**Collected material:**
----------
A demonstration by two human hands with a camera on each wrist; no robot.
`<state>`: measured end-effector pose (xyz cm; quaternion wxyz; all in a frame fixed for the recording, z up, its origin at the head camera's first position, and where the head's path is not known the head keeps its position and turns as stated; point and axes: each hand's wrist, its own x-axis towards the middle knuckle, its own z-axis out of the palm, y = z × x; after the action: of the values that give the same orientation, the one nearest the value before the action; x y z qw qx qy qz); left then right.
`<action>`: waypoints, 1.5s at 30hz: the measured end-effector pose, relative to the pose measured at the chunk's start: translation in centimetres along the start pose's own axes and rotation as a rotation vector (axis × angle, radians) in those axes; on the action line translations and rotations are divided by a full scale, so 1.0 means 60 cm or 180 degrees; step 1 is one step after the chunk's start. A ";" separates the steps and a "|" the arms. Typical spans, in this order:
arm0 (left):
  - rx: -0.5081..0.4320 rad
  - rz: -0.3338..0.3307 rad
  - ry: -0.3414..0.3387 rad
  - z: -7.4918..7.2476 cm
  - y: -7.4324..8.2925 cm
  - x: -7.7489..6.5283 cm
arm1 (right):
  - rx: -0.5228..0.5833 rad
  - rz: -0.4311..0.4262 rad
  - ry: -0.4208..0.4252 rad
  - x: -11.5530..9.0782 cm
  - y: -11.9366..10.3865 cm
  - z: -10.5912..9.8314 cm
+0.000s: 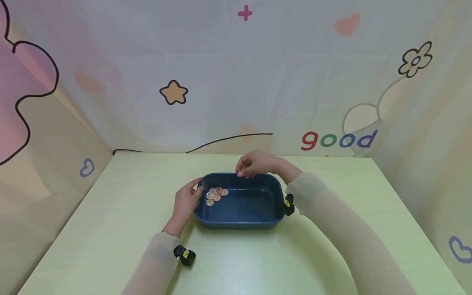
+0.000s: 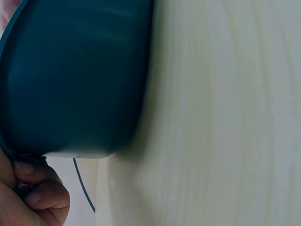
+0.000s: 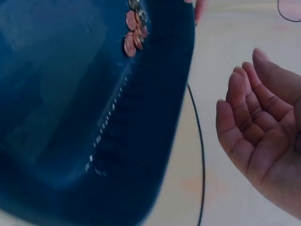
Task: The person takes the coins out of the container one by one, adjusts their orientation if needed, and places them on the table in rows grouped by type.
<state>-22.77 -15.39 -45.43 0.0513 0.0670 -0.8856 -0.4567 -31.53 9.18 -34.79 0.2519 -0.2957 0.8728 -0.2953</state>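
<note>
- Head view: table (image 1: 110, 229) evenly bright, soft shadow toward the basin's (image 1: 250, 209) four o'clock.
- Left-wrist view: dimmer, basin's six-o'clock edge blurred.
- Right-wrist view: dim, glints near nine o'clock.

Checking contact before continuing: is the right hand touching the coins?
Apart. The right wrist view shows a wide gap between the right hand and the coins in the blue tub.

Two hands (image 1: 187, 200) (image 1: 258, 162), one basin (image 1: 250, 207), at least six coins (image 1: 216, 198)

Lowercase "good" (image 1: 341, 140) runs in red, green, blue and purple across the backdrop (image 1: 228, 82), pink plus sign (image 1: 245, 13) up top!
</note>
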 end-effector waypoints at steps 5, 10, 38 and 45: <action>-0.0001 0.0008 0.0023 0.001 0.000 0.000 | 0.0000 -0.0064 -0.0129 0.029 -0.002 0.018; -0.0009 0.0019 0.0016 0.004 0.000 0.003 | 0.0023 -0.0095 -0.0242 0.049 -0.004 0.034; 0.0038 0.0067 0.0036 -0.004 0.001 0.008 | -0.0057 -0.0058 -0.0499 0.128 -0.012 0.118; 0.0089 0.0046 0.0034 0.001 -0.004 0.006 | -0.0197 -0.0014 -0.0518 0.135 -0.007 0.136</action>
<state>-23.12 -15.55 -45.62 0.0584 0.0637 -0.8921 -0.4435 -32.00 0.55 -42.38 0.3122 -0.3283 0.8575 -0.2438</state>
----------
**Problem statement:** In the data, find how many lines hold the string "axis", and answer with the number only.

**Answer box:** 2